= Mary Willie Arvin =

American nurse and WWI veteran

Margaret (Mary) Willie Arvin ARRC (April 21, 1879 – September 9, 1947) was a nurse from Henderson, Kentucky, who served in the First World War in France at a British Army Hospital, and was one of the few women who was honored by all three of the major allied countries, France, Britain and the United States. Arvin was the most decorated Kentucky woman veteran serving in World War I. She was awarded the British Royal Red Cross (2nd Associate) Medal, the U. S. Army citation for exceptionally meritorious and conspicuous service (later exchanged for a Purple Heart), and the French Croix de guerre. Arvin was one of the first women to earn a Purple Heart. In 2006, Arvin was honored by the Kentucky Women Remembered and her portrait hangs in an exhibit at the Kentucky State Capital Rotunda.

==Early life and education==
Margaret Willie Arvin, known as Mary, was born on April 21, 1879, to William and Bettie Arvin, of Henderson, Kentucky. Arvin graduated from Owensboro City Hospital School of Nursing in 1904. She worked as a nurse in Memphis, Tennessee.

==First World War==
In June 1917, Arvin joined the American Red Cross and was stationed at The Harvard Unit, Base Hospital #5, a hospital unit staffed by physicians and nurses from the Harvard University Hospital, in Boston, Massachusetts. The Harvard Unit was deployed to support the British Expeditionary Forces in France, and Arvin joined the unit in Pas-de-Calais, France in July 1917.

On September 4, 1917, Base Hospital # 5 was attacked during a night raid by German bombers, and the first American battlefield casualties of the First World War were members of Base Hospital # 5. Arvin cared for her patients during the attack. Another night bombing attacked occurred on June 30, 1918, to Base Hospital # 5. For her service Arvin received official letters of commendation from General John Pershing.

In a letter of commendation, General John Pershing wrote, "My Dear Miss Arvin: Please accept my heartiest congratulations and sincere appreciation of the fine work you did on the night of June 30, 1918, when your hospital was a target of German airplane bombs. Your presence of mind and courage in quieting your patients was, under the circumstances, deserving of the highest praise. I am proud to have in the American Expeditionary Forces a nurse whose devotion to duty is of such high character as yours."

For her outstanding work, Arvin received the French Croix de guerre.

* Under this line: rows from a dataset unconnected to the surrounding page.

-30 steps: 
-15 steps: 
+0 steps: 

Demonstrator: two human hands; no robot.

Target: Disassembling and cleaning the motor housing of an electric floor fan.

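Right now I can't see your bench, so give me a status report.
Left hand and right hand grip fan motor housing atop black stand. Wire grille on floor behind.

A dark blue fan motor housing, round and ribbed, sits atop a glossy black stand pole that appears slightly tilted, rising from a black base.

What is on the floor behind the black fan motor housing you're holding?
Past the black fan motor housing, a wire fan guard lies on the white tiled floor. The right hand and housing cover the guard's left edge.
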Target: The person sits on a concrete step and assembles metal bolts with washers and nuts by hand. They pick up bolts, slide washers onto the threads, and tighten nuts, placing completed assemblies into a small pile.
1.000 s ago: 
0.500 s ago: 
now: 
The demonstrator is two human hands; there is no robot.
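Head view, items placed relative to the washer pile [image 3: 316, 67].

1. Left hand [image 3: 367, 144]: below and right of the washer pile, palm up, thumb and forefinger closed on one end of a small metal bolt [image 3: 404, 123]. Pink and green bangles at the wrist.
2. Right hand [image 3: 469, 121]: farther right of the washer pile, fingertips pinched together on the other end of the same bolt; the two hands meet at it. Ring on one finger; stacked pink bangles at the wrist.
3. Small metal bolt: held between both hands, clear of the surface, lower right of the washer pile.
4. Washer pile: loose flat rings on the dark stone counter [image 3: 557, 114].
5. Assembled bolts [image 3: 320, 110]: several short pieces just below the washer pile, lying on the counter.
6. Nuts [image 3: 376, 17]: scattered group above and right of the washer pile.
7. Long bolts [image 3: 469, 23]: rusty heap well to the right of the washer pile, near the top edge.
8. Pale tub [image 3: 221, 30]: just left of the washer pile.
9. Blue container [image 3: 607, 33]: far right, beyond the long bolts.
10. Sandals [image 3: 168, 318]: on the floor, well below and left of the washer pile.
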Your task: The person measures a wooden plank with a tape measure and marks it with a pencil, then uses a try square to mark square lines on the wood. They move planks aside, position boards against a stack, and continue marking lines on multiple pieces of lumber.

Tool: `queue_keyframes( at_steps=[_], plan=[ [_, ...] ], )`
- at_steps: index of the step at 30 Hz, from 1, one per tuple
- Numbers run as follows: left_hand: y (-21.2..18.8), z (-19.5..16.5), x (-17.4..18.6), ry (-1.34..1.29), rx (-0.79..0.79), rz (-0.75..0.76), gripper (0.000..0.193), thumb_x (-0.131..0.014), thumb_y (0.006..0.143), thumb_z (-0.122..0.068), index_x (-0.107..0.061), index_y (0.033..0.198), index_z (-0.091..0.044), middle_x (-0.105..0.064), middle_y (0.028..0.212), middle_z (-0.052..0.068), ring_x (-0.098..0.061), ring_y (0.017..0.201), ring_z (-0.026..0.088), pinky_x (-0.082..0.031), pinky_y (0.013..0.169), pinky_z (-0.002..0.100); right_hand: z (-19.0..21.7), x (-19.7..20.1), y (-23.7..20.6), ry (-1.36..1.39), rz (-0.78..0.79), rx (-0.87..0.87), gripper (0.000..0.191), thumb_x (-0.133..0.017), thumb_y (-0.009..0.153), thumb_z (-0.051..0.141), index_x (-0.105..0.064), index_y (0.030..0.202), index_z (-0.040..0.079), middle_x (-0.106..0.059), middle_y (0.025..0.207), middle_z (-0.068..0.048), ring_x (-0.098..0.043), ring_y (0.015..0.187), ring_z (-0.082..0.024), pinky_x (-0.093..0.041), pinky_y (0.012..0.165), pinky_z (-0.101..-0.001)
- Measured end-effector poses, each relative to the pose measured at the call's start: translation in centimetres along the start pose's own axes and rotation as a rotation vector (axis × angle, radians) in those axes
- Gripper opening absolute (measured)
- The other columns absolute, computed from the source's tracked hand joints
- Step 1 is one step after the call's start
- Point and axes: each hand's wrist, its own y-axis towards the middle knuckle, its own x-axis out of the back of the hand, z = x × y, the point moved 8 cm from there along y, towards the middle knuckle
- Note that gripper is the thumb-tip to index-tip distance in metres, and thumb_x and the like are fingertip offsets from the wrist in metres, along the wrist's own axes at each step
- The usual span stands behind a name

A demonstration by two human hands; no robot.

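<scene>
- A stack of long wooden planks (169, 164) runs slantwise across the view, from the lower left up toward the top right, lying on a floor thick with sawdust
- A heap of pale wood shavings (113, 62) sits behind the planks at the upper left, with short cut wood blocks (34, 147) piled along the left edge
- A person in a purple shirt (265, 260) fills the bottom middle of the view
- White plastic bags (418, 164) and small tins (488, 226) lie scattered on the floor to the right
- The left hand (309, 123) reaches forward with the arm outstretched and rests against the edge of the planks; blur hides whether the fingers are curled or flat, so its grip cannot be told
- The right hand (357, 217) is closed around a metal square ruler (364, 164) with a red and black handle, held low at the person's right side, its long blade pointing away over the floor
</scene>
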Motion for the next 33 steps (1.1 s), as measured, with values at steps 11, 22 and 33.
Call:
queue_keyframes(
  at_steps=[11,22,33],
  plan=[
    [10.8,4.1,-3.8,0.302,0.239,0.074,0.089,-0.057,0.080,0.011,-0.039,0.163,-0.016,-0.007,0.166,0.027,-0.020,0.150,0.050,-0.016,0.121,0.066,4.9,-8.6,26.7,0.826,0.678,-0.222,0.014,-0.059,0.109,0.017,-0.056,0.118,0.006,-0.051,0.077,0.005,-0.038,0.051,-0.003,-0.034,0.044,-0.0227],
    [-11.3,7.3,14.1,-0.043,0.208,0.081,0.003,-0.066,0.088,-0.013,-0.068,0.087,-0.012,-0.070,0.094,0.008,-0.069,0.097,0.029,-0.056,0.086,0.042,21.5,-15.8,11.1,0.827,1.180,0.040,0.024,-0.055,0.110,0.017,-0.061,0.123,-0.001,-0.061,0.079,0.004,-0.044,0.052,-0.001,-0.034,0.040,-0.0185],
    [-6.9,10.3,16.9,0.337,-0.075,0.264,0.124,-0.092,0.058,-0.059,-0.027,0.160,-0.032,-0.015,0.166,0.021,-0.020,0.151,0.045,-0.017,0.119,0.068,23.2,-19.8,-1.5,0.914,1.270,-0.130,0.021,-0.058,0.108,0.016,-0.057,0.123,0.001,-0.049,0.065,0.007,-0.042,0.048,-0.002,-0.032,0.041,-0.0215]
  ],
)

On November 11, 1918, World War I ended, and by March 1919 Arvin was back in her hometown of Henderson, Kentucky. In April she received the United States Army's citation for exceptionally meritorious and conspicuous service from General Pershing. At a ceremony held in Washington, D.C., on November 13, 1919, Arvin received her British Royal Red Cross (2nd Associate) Medal from Prince Edward. Arvin is one of few American women to be honored by all three of the major allied countries, France, Britain and the United States.

In October 1919, she began a job as a Red Cross welfare worker in Hopkinsville, Kentucky.

==Later life and marriages==
Arvin relocated to Orlando, Florida where she worked in as a nurse in a hospital. On March 28, 1925, she married William H. Tiller, a World War I veteran and Orlando realtor. And after his death, in 1932 she remarried of Robert H. Sissons, another World War I veteran.

==Death and legacy==
Arvin died on September 9, 1947, in Henderson, Kentucky. She was buried in the Fernwood Cemetery in Henderson. In 2010, a Kentucky historical marker that describes her service to her country was placed by her grave in the Fernwood Cemetery.

In 2006, Arvin was selected to be honored as Kentucky Women Remembered and her portrait hangs in an exhibit at the Kentucky State Capital Rotunda.